A sheep looks at you blankly from the interstices of a drawing. But is this really a sheep? Conjoined with a human-evocative body and highlighted by a clasped-together pair of chicken’s feet, the current exhibition of charcoal and paint works on paper by Colbert Mashile is about much more than the portraits of animals or idiosyncratic quirk.
Rather vaguely and slightly disparagingly titled collectively This and That, this body of 13 drawings pushes and pulls from around the visual nuances Mashile has established for himself over the last several years. His is a language about therianthropes and sympathetic magic; it’s about the kind of gesture which rendered a sheep’s head into Be’elzebub in William Golding’s classic novel The Lord of the Flies, the kind of gesture which can give a human character the head of a jackal a pig or a sheep but not allow it to slip into trite or silly dialogue about symbolism.

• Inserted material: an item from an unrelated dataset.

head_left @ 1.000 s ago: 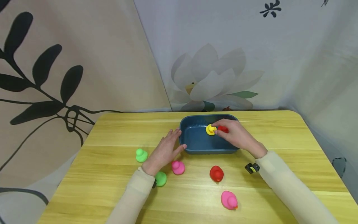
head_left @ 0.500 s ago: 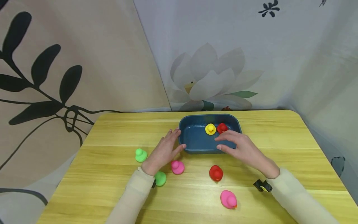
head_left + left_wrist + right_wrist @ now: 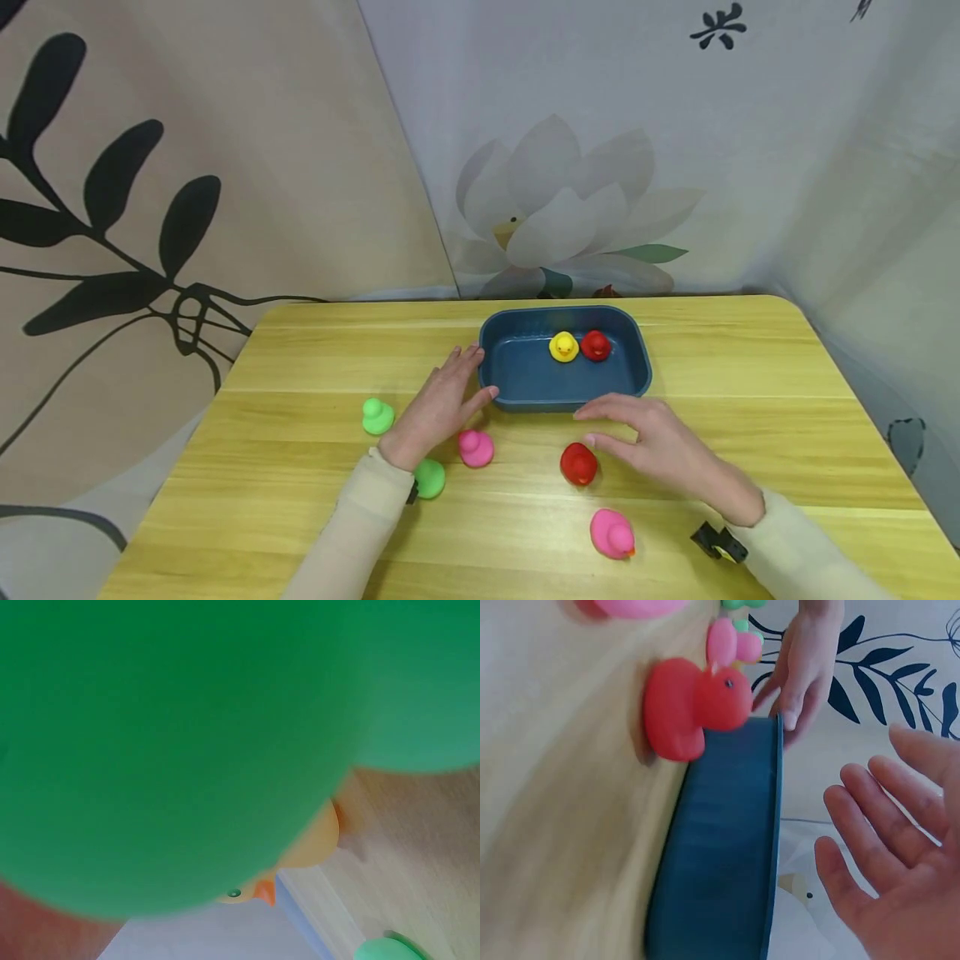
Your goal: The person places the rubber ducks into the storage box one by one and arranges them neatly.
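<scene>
A dark blue tray (image 3: 525,379) holds a yellow rubber duck (image 3: 564,347) and, beside it, a red rubber duck (image 3: 596,345). My left hand (image 3: 438,408) rests against the tray's left end, fingers extended. My right hand (image 3: 660,442), fingers spread and holding nothing, hovers just right of a second red duck (image 3: 579,464) on the table; the right wrist view shows this red duck (image 3: 676,709) apart from the hand (image 3: 900,832). A green duck (image 3: 172,750) fills most of the left wrist view, hiding the left hand's fingers.
On the wooden table (image 3: 300,500) a pink duck (image 3: 612,534) lies near the front. Another pink duck (image 3: 476,448), a green duck (image 3: 378,416) and a partly hidden green duck (image 3: 430,479) surround the left forearm. Patterned cloth (image 3: 337,150) hangs behind the table.
My right hand lets go of the yellow duck in the tray. It then moves out over the near rim toward the red duck on the table. The left hand stays in place.
</scene>
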Demonstrator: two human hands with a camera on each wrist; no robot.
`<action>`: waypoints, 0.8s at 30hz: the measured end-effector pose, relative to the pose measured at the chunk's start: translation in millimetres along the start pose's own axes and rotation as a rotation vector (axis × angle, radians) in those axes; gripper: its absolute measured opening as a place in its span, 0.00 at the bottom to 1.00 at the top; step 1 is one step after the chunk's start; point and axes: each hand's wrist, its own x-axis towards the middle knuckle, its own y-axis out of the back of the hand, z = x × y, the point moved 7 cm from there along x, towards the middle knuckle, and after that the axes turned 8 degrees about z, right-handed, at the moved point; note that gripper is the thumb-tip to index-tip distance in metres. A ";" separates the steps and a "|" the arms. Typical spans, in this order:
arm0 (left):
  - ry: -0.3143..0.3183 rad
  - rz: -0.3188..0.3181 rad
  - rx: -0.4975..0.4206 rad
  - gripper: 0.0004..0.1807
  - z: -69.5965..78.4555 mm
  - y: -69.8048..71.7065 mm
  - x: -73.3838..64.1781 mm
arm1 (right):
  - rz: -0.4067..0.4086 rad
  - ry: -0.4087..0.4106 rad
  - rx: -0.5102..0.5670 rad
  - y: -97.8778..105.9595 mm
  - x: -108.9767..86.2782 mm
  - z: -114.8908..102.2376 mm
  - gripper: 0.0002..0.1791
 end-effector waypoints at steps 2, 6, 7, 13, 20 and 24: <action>-0.005 0.003 -0.003 0.39 0.5 0.1 0.5 | -0.018 -0.003 0.000 -2.1 -4.0 -1.3 0.14; -0.010 0.001 -0.005 0.39 0.8 0.0 0.8 | -0.058 -0.007 0.012 -7.1 -11.0 -2.9 0.12; -0.010 0.001 -0.007 0.39 0.8 0.1 0.6 | -0.072 -0.009 0.023 -8.8 -12.6 -3.1 0.12; -0.006 0.011 -0.015 0.39 -0.9 2.5 -1.6 | -0.166 -0.079 0.071 -21.8 -22.6 2.0 0.16; -0.019 0.000 -0.020 0.40 -0.4 1.2 -1.2 | -0.199 -0.083 0.027 -30.3 -31.8 9.1 0.16; -0.015 0.006 -0.023 0.40 -0.9 0.3 -0.4 | -0.217 -0.084 0.020 -35.8 -32.9 13.6 0.16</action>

It is also not about an instructive or two-dimensional reflection of how old African culture manifests in contemporary art – the wily rabbit, iconic in so much African legends – appears often, sometimes it’s heavily whiskered, or it has no limbs, or it’s tied to the back of a goat, like a baby. It’s sinister, endearing, mysterious, but above all, it embraces an ebb and flow which allows the work to speak for itself and the hybrid beasts to speak in a language of their own, devoid, mostly of the trappings of mythology.
In the absence of a gallery-made press release, you’re forced to make your own assumptions about the focus and designs of the pieces in question – and this is both good and bad. From a positive perspective, you’re left alone with these works, bold and outspoken as is Mashile’s wont, but crafted and curious and digressing from his seductive use of the naïve anthropomorphic form.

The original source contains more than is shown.